Have you ever seen a bottle of Angostura bitters? You know that small bottle that sits on the counter of the bar patiently waiting to add a world of flavour to your cocktail? If you haven’t seen one then we can bet that by the end of this article you will be very familiar with it.

Angostura is one of the Caribbean’s leading rum producers with a superb collection of rum brands and is the world’s market leader for bitters. These include rum brands like Angostura® 5-year-old, Angostura® Reserva and the Angostura® aromatic bitters are currently available in the Kenyan Market. Angostura® aromatic bitters have not been changed since the first bottle was introduced to the world in 1824.

Many of their brands have been around for generations in Trinidad and Tobago, their core rum market. Angostura’s international rums have won gold medals at many international competitions in the past decade and have been named ‘the world’s most awarded rum range’ by the Rum Masters.

House of Angostura Brand Ambassador, Pedro Martinez

Now that their rum is making its way into the Kenyan market, brand ambassador Pedro Martinez showed up to make sure it’s introduction to our palates was a flavourful affair. Pedro Martinez has worked as a Mixologist for 6 years in some of the top cocktail bars in Paris, France.

Originally from Madrid, Spain Pedro has worked in some of the cocktail bars which include Dirty Dick, Moonshiner, Bluebird. Since 2018 he has collaborated with The House of Angostura bartenders most recognised brand for bitters. Travelling to many exotic countries in the world such as Miami, Florida, Trinidad & Tobago, all across Europe and now Africa where he will represent the brand on a tour throughout the continent.

Pedro’s passion for the brand and bartending can be seen through his dedication to the industry being involved in many different campaigns such as AGCC Angostura Global Cocktail Challenge across Europe supporting bartenders to enter and encourage them through the stages.

Pedro, qualified with a degree in Public Relations from CEU San Pablo, Madrid, Spain. He now joins the House of
Angostura to develop new young bartenders across the emerging cocktail scene in Africa.

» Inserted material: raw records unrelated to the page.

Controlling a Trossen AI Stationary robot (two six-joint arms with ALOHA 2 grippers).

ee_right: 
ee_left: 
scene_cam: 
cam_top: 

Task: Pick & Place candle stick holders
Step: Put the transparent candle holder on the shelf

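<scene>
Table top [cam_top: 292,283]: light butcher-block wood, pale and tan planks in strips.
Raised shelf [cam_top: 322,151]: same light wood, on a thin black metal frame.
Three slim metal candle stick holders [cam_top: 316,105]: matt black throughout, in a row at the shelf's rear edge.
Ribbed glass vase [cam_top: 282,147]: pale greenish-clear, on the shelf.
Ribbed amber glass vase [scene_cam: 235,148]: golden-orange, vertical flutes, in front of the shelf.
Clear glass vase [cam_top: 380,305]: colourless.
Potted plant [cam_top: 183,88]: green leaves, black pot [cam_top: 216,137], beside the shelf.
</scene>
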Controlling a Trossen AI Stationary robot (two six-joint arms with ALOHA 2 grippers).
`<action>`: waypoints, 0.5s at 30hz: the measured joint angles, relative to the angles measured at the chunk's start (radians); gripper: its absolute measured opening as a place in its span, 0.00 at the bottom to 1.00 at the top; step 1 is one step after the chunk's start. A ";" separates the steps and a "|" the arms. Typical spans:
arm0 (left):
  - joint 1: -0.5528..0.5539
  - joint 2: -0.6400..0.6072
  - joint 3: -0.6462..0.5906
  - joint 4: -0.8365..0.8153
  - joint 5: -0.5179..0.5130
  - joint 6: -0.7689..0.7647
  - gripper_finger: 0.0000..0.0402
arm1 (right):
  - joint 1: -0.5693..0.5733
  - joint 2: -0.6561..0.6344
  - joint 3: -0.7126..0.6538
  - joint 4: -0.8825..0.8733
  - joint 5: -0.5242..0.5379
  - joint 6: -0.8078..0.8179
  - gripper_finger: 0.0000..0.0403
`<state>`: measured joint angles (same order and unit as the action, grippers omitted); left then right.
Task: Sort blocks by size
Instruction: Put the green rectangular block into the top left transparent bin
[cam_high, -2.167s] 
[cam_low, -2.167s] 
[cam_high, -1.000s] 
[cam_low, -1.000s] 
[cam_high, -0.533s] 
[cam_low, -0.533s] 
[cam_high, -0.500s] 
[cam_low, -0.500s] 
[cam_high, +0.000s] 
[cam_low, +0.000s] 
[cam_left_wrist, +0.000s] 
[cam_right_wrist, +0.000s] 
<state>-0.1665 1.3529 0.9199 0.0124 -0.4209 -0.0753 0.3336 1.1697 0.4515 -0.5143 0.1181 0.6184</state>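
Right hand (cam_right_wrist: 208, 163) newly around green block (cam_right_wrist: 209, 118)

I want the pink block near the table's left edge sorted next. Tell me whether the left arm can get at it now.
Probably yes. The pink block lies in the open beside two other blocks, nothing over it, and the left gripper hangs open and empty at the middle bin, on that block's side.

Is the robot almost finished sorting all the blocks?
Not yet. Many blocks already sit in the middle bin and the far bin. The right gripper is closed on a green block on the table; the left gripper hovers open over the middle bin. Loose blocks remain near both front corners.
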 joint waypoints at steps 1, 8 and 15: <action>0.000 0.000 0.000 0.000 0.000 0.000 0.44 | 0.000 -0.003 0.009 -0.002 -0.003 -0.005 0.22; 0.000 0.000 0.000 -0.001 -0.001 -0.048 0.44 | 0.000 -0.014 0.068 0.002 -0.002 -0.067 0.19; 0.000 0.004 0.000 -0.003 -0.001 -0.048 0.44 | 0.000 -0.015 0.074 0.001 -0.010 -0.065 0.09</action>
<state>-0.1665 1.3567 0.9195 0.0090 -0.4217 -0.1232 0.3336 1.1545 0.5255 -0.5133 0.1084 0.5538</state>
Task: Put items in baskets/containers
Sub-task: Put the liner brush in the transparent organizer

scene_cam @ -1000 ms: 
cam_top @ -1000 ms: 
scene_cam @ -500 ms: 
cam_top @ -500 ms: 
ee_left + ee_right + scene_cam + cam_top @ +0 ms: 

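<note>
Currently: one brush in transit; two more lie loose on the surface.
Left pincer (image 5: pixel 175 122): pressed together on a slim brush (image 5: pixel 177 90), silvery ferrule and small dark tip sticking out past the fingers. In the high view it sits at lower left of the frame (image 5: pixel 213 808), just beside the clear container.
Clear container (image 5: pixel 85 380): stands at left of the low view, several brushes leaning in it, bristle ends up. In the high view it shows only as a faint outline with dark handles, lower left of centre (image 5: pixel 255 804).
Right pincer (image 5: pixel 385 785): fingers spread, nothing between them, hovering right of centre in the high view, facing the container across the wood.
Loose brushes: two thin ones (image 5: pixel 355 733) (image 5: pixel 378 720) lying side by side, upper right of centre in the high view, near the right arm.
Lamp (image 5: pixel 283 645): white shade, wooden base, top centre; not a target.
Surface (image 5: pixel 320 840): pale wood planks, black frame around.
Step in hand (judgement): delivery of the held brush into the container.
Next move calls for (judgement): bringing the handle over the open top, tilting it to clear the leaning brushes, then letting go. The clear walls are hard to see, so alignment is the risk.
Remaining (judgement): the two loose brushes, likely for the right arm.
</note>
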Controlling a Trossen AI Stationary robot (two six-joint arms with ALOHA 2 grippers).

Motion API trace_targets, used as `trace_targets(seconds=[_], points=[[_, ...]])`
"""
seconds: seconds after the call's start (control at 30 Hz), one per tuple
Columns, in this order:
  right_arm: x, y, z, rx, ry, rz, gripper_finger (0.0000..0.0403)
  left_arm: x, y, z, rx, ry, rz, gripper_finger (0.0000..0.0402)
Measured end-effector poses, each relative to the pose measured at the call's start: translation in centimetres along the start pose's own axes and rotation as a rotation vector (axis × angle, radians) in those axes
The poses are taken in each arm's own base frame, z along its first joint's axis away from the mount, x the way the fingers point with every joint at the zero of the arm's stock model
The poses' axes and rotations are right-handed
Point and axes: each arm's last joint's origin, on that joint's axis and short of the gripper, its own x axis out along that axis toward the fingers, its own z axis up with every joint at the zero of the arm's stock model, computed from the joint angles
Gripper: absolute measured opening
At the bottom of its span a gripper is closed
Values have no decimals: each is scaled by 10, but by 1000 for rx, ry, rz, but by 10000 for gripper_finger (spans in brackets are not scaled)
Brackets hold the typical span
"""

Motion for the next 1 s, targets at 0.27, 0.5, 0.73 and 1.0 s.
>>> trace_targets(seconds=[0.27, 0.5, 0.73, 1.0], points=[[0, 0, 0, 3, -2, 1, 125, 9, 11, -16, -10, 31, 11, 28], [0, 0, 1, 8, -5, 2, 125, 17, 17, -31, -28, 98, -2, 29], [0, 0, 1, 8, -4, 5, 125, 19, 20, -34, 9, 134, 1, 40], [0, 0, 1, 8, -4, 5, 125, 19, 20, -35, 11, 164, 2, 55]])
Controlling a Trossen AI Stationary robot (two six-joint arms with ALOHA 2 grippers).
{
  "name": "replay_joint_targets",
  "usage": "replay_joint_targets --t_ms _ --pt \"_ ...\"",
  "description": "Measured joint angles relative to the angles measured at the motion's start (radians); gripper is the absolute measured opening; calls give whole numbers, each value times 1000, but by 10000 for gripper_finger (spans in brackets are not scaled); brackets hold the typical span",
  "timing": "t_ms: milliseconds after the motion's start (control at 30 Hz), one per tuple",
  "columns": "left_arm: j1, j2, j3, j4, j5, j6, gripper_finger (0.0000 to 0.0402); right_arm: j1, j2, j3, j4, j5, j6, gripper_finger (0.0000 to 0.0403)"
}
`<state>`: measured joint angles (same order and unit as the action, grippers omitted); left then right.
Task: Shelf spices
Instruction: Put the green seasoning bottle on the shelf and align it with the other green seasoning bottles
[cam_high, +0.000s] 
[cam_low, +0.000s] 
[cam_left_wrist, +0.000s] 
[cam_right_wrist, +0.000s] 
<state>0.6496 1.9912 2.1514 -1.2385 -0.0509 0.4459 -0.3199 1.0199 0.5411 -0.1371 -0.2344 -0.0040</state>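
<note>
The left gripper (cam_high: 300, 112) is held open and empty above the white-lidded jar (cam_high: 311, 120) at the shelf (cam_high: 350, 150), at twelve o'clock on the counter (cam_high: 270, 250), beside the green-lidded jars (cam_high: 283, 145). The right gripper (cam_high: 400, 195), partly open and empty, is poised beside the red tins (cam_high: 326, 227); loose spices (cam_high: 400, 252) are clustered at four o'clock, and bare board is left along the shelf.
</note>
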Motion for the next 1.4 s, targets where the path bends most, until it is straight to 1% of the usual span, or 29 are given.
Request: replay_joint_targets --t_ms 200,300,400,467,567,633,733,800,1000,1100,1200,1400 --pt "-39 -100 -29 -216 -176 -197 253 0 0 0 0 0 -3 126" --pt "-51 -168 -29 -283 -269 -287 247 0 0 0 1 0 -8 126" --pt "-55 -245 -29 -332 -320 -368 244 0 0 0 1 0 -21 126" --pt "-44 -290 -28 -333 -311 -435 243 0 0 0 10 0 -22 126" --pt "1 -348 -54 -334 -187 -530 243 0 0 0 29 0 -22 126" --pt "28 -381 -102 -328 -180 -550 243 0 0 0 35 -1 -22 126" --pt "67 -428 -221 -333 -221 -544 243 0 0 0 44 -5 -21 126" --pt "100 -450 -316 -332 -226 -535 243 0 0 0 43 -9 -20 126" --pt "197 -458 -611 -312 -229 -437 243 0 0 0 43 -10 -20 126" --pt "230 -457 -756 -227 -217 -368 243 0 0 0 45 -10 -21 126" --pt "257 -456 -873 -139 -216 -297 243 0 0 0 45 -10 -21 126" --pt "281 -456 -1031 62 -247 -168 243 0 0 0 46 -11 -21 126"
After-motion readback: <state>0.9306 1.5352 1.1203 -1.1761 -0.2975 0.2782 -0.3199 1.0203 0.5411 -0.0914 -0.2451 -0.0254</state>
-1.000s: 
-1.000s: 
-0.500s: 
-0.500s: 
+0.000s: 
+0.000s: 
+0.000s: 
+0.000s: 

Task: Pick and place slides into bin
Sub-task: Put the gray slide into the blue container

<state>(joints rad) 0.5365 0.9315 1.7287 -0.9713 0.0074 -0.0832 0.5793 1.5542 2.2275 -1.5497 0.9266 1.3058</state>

Where he will be
travelling to Ghana, Kenya and Tanzania to promote AGCC.

Dressed in a dapper Angostura apron and standing confidently behind the stunning bar at Honey & Dough, Pedro delivered a combination of rum and bitters that had patrons swarming the bar trying to get a better angle to watch.

Three alcoholic cocktail and one mocktail later, we were ready to buy a bottle of Angostura rum just to recreate what we tasted. Before he flew out, we had the opportunity to sit down and learn all we could about the House of Angostura and rum-based cocktails.

Angostura® Reserva, Angostura® aromatic bitters and Angostura® 5-year-old

Let’s start off with finding out what your preferred rum between the Angostura® 5-year-old, Angostura® Reserva is. What food would you pair it with? 

I prefer the Reserva. Those tropical coconut and pineapple flavours really go well with white chocolate. However, if I had to pick the 5-year-old, I would say it would go well with dark chocolate or salted roasted almonds.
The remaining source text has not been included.